Everything vibrates. The stuff that makes up atoms vibrates; atoms vibrate; the floor you walk on vibrates; the refrigerator vibrates as the motor turns on. Vibration is movement back and forth; it may be rhythmic or random; it’s caused by a movement and ends when the force of the initiating movement ends. What we experience as sound is the vibration of air molecules at different speeds starting a pattern of vibrations in the ear drum that a complicated system of receiving mechanisms repeat to different nerve endings and send as patterns to the brain.
Vibration and oscillation are often used interchangeably. Generally, oscillation is measured and specific, while vibration is more random.
Resonance occurs not in objects, but in systems. It’s the tendency of vibrations (or oscillations) among members of a system to increase in frequency. For example, if we set a vibrating tuning fork next to another tuning fork the second will start to vibrate in resonance.
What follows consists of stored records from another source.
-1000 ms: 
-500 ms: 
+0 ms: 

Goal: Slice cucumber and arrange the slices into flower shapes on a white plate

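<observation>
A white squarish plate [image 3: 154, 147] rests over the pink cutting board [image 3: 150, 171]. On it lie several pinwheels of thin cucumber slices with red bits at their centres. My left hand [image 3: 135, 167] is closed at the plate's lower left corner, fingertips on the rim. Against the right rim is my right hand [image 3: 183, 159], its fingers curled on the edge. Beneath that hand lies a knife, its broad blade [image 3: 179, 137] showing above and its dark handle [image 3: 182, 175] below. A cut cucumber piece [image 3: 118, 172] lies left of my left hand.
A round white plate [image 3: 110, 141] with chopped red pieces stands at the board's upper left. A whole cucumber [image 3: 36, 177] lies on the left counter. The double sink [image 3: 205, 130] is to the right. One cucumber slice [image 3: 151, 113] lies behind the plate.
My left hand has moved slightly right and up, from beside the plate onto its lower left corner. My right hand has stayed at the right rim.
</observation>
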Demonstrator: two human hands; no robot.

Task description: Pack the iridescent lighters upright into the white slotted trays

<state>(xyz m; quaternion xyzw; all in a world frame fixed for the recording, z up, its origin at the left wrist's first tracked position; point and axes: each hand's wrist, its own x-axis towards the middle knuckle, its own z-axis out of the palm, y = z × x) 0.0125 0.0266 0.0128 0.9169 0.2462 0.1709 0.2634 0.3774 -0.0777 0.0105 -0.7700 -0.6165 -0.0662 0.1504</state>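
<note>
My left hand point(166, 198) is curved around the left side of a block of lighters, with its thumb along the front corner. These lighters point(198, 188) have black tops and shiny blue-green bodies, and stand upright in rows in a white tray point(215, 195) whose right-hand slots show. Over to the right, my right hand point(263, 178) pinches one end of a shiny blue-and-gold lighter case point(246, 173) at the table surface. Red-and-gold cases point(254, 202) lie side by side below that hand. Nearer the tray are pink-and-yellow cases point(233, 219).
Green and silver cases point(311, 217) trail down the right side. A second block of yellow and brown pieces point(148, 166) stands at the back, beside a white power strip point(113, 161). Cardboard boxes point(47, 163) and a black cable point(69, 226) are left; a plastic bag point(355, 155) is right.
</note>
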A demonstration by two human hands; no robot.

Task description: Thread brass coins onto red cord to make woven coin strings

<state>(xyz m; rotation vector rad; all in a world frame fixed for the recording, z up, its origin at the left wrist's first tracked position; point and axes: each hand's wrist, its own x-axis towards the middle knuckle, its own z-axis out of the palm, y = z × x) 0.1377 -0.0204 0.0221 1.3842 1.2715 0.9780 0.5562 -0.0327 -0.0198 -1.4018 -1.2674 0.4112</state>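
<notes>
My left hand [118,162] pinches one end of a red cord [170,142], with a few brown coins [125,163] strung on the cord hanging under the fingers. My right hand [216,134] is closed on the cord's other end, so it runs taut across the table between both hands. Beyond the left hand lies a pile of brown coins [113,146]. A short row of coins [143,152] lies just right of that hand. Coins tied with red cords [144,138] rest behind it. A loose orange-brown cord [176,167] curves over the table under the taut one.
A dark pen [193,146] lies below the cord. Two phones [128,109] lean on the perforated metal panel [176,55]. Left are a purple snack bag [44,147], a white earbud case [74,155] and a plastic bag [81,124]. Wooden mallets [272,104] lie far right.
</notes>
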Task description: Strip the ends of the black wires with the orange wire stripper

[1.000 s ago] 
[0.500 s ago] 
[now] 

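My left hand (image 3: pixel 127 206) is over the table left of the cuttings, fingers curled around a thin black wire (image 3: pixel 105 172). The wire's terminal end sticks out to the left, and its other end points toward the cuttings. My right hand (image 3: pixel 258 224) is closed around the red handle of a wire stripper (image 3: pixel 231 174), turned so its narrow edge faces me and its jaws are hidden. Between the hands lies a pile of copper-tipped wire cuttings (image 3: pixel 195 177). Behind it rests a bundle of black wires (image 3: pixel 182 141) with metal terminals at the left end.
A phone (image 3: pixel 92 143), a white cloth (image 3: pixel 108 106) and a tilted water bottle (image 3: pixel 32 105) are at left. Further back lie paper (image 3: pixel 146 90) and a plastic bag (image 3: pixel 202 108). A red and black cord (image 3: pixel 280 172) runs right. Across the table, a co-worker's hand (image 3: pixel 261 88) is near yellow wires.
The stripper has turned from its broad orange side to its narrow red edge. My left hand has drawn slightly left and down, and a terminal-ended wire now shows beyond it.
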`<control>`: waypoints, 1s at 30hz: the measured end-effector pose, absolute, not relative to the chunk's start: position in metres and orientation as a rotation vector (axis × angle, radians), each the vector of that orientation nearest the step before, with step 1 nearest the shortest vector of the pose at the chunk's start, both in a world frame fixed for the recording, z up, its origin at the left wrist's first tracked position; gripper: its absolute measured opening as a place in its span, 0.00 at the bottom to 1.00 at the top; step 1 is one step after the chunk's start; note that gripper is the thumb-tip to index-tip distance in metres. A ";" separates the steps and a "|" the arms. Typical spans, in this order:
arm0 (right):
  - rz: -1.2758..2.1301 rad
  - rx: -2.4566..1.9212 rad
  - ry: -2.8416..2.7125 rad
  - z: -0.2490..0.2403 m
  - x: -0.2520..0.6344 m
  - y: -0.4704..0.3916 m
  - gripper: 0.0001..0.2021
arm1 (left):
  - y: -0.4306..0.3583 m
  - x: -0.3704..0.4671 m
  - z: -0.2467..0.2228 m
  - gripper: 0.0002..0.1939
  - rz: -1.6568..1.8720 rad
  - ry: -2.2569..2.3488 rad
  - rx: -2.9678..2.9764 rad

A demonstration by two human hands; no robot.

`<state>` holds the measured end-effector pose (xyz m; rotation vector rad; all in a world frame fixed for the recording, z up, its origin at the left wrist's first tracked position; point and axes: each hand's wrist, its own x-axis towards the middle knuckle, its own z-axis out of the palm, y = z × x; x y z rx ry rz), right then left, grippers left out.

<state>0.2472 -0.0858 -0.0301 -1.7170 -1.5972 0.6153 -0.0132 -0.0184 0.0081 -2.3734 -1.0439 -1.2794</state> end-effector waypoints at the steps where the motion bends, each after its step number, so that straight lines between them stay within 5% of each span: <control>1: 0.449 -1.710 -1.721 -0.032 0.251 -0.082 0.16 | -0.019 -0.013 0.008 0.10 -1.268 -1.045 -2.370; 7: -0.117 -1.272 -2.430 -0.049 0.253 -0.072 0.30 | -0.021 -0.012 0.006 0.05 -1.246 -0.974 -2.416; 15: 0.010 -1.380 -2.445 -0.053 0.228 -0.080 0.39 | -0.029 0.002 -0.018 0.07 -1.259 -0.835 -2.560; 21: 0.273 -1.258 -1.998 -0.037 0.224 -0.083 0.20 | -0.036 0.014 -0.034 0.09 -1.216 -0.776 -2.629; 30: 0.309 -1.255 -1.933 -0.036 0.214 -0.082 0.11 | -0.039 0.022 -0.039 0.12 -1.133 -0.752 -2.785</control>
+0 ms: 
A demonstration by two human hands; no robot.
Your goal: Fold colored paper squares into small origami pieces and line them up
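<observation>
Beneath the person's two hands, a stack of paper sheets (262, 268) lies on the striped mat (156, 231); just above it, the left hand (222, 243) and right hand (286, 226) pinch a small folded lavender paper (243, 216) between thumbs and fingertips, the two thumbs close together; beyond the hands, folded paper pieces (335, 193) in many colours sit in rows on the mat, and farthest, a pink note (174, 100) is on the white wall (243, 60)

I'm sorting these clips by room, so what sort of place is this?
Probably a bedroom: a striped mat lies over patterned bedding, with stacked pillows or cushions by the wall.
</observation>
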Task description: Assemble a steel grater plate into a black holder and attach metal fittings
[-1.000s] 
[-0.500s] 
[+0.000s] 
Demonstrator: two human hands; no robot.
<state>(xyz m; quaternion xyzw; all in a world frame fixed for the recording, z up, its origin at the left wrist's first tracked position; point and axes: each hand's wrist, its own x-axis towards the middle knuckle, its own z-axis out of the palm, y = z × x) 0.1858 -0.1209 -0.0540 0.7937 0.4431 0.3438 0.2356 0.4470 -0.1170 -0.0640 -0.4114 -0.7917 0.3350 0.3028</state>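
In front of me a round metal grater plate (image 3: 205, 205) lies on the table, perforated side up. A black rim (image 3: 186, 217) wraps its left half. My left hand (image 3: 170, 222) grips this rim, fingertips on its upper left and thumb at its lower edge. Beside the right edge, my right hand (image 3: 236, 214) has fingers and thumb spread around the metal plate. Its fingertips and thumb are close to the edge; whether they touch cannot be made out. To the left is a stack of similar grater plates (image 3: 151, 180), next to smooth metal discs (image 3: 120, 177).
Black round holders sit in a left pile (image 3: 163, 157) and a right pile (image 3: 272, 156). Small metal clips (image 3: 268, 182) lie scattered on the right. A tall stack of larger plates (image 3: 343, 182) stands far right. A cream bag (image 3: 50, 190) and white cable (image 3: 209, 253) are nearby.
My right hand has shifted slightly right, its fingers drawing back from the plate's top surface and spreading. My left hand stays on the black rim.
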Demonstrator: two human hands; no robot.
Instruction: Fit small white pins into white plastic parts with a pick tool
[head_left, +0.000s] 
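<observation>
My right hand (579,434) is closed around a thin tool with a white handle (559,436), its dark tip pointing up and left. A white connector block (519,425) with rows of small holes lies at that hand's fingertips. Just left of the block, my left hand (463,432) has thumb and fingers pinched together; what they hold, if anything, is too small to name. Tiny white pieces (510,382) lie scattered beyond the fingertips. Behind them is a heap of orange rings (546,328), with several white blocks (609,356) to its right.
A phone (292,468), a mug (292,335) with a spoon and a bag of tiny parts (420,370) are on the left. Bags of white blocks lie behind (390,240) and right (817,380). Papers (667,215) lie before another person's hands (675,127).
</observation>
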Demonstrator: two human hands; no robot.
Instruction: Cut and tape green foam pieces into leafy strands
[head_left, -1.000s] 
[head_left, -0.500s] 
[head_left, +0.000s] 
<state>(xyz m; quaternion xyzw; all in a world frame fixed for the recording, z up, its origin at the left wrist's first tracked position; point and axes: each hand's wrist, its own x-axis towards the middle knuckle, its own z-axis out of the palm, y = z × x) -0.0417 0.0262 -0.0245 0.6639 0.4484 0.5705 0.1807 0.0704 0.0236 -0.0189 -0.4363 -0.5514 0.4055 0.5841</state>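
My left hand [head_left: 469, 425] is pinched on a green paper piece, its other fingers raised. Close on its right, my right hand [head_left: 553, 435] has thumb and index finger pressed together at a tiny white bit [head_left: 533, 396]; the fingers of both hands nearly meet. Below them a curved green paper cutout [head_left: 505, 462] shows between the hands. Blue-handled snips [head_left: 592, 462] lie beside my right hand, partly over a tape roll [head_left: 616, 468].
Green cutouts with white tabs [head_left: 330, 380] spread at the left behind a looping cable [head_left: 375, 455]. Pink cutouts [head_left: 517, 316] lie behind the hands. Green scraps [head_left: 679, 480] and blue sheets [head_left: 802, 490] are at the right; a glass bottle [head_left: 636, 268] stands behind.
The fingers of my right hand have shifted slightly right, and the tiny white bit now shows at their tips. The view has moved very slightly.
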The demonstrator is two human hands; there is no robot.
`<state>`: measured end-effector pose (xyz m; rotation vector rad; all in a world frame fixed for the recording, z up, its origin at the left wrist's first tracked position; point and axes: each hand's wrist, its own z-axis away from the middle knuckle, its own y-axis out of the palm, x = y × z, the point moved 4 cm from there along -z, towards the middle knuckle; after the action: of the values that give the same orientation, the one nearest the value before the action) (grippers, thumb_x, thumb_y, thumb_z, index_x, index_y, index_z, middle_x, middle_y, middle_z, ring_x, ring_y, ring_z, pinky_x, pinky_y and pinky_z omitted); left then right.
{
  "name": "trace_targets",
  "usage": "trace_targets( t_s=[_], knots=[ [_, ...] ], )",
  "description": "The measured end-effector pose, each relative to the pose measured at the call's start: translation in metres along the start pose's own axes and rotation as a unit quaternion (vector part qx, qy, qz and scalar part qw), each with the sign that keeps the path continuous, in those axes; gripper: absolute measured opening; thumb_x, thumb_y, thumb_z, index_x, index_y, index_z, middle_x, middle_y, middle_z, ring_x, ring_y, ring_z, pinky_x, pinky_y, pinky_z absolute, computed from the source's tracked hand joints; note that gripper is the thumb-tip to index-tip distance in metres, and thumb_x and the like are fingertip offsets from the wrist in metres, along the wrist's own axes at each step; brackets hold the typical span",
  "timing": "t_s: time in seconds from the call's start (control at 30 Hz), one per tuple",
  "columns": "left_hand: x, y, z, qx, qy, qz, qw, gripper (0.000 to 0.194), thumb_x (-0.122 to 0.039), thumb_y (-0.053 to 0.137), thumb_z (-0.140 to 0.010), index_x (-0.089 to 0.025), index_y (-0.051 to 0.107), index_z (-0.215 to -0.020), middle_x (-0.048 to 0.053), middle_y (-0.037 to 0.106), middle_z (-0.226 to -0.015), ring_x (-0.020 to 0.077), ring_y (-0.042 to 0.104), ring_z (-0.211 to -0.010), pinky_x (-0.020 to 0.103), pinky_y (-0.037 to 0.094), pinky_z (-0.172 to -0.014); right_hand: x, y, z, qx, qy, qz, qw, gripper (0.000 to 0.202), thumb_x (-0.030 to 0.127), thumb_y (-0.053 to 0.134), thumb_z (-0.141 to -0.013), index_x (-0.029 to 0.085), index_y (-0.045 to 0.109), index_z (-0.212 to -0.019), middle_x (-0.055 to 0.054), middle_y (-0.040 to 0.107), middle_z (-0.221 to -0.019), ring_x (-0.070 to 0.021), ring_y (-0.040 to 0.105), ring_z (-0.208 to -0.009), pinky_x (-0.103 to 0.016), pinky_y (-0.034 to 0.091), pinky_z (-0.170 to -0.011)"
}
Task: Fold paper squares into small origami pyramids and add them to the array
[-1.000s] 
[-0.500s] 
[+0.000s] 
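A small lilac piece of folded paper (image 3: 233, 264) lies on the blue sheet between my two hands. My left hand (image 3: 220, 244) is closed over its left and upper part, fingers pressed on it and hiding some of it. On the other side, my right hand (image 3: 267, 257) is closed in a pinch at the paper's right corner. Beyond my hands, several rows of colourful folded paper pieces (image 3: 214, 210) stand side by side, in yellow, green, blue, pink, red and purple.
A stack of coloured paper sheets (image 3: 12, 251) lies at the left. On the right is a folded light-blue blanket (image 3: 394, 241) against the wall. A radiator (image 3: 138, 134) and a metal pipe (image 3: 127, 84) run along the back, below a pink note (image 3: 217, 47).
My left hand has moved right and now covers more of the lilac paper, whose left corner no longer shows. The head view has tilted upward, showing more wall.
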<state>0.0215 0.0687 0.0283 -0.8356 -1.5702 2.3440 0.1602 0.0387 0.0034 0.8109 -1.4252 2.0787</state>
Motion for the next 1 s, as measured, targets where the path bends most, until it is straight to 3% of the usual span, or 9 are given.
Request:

In 1940, part of the Tacoma Narrows bridge started to vibrate and the resonance continued to increase until the whole bridge was oscillating and tore itself to pieces (there are pictures of the once-flat roadway looking like a sine wave!). Tesla, the inventor of modern electrical systems and radios, used to love to set up resonant frequencies and once created the equivalent of a significant earthquake in New York City by setting a large iron rod humming in his lab.